## Data block
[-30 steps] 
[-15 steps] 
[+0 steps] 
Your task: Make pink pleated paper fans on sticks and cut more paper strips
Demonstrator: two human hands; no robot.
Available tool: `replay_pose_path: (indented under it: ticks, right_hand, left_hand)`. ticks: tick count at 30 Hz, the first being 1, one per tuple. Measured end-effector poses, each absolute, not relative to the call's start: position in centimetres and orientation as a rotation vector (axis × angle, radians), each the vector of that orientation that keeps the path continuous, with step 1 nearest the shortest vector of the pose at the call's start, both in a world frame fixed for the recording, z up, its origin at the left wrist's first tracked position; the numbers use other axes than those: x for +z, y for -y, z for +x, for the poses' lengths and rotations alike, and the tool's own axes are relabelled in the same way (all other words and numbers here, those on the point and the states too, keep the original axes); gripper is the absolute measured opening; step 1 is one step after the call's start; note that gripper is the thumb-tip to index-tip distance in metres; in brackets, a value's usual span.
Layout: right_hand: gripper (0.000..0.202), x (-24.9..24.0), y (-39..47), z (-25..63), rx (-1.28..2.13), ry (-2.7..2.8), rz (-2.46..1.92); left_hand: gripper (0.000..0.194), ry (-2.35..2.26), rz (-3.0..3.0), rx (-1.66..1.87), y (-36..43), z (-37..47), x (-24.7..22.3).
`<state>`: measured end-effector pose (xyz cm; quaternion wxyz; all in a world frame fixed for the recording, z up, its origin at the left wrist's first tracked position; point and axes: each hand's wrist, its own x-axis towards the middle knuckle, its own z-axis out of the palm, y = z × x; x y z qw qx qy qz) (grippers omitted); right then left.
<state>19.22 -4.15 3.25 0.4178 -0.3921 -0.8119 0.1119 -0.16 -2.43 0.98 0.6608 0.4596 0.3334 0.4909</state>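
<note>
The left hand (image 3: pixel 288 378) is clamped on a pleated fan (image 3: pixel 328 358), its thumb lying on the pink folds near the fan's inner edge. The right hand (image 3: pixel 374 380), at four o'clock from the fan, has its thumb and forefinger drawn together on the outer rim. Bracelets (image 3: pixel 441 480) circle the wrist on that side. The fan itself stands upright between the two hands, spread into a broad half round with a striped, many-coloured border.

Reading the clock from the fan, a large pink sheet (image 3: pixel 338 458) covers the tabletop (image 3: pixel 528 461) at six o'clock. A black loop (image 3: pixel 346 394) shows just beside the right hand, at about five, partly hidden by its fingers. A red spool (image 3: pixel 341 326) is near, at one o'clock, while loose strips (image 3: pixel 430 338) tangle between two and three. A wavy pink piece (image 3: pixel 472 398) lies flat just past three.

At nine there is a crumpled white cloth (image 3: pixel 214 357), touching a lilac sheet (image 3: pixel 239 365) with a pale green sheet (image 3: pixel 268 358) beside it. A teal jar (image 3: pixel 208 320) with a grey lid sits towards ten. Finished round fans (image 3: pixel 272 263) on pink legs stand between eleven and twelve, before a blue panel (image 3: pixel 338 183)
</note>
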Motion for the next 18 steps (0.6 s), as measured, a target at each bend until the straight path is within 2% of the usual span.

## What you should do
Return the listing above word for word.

## Answer to this exercise
[-30 steps] 
[-15 steps] 
[+0 steps] 
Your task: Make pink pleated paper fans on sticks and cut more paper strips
Demonstrator: two human hands; no robot.
Available tool: `replay_pose_path: (indented under it: ticks, right_hand, left_hand)`. ticks: tick count at 30 Hz, the first being 1, one per tuple. Measured end-effector poses, each absolute, not relative to the call's start: position in centimetres and orientation as a rotation vector (axis × angle, radians), each the vector of that orientation that keeps the path continuous, with step 1 nearest the shortest vector of the pose at the call's start, both in a world frame fixed for the recording, z up, its origin at the left wrist's first tracked position; the numbers use other axes than those: x for +z, y for -y, z for +x, for the poses' lengths and rotations alike, and the tool's own axes are relabelled in the same way (all other words and numbers here, those on the point and the states too, keep the original axes); gripper is the absolute measured opening; step 1 is one step after the call's start; note that gripper is the thumb-tip to index-tip distance in metres; in brackets, a value's usual span.
Layout: right_hand: gripper (0.000..0.202), x (-24.9..24.0), y (-39..47), z (-25..63), rx (-1.28..2.13), ry (-2.7..2.8), rz (-2.46..1.92); left_hand: gripper (0.000..0.194), ry (-2.35..2.26), rz (-3.0..3.0), rx (-1.66..1.87), y (-36..43), z (-37..47), x (-24.7..22.3).
`<state>`: measured end-effector pose (xyz cm; quaternion wxyz; all in a world frame fixed for the recording, z up, its origin at the left wrist's first tracked position; point and axes: each hand's wrist, its own x-axis towards the middle knuckle, its own z-axis out of the palm, y = z × x; x y z qw qx qy qz) (grippers omitted); right then left.
<state>19.22 -4.15 3.25 0.4178 -0.3921 -0.8119 0.1119 -0.16 -2.43 0.98 0.6608 0.4596 0.3334 0.4909</state>
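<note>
The left hand (image 3: pixel 288 378) is clamped on a pleated fan (image 3: pixel 328 358), its thumb lying on the pink folds near the fan's inner edge. The right hand (image 3: pixel 374 380), at four o'clock from the fan, has its thumb and forefinger drawn together on the outer rim. Bracelets (image 3: pixel 441 480) circle the wrist on that side. The fan itself stands upright between the two hands, spread into a broad half round with a striped, many-coloured border.

Reading the clock from the fan, a large pink sheet (image 3: pixel 338 458) covers the tabletop (image 3: pixel 528 461) at six o'clock. A black loop (image 3: pixel 346 394) shows just beside the right hand, at about five, partly hidden by its fingers. A red spool (image 3: pixel 341 326) is near, at one o'clock, while loose strips (image 3: pixel 430 338) tangle between two and three. A wavy pink piece (image 3: pixel 472 398) lies flat just past three.

At nine there is a crumpled white cloth (image 3: pixel 214 357), touching a lilac sheet (image 3: pixel 239 365) with a pale green sheet (image 3: pixel 268 358) beside it. A teal jar (image 3: pixel 208 320) with a grey lid sits towards ten. Finished round fans (image 3: pixel 272 263) on pink legs stand between eleven and twelve, before a blue panel (image 3: pixel 338 183)
</note>
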Motion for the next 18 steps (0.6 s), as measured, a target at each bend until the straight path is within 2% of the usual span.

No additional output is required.